▶ **INSTRUCTIONS FOR THE TASK**
Your answer should be a faithful copy of the entire listing.

*** Begin section ***

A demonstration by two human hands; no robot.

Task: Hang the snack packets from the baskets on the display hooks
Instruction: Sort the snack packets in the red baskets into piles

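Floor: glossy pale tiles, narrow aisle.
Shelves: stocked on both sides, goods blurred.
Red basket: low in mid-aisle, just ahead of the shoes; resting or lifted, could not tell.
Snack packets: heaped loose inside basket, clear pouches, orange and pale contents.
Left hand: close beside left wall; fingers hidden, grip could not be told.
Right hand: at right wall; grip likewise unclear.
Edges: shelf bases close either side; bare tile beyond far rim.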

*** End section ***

▶ **EXERCISE ANSWER**
A demonstration by two human hands; no robot.

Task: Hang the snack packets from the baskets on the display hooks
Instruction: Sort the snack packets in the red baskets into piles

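Floor: glossy pale tiles, narrow aisle.
Shelves: stocked on both sides, goods blurred.
Red basket: low in mid-aisle, just ahead of the shoes; resting or lifted, could not tell.
Snack packets: heaped loose inside basket, clear pouches, orange and pale contents.
Left hand: close beside left wall; fingers hidden, grip could not be told.
Right hand: at right wall; grip likewise unclear.
Edges: shelf bases close either side; bare tile beyond far rim.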

This completes the output.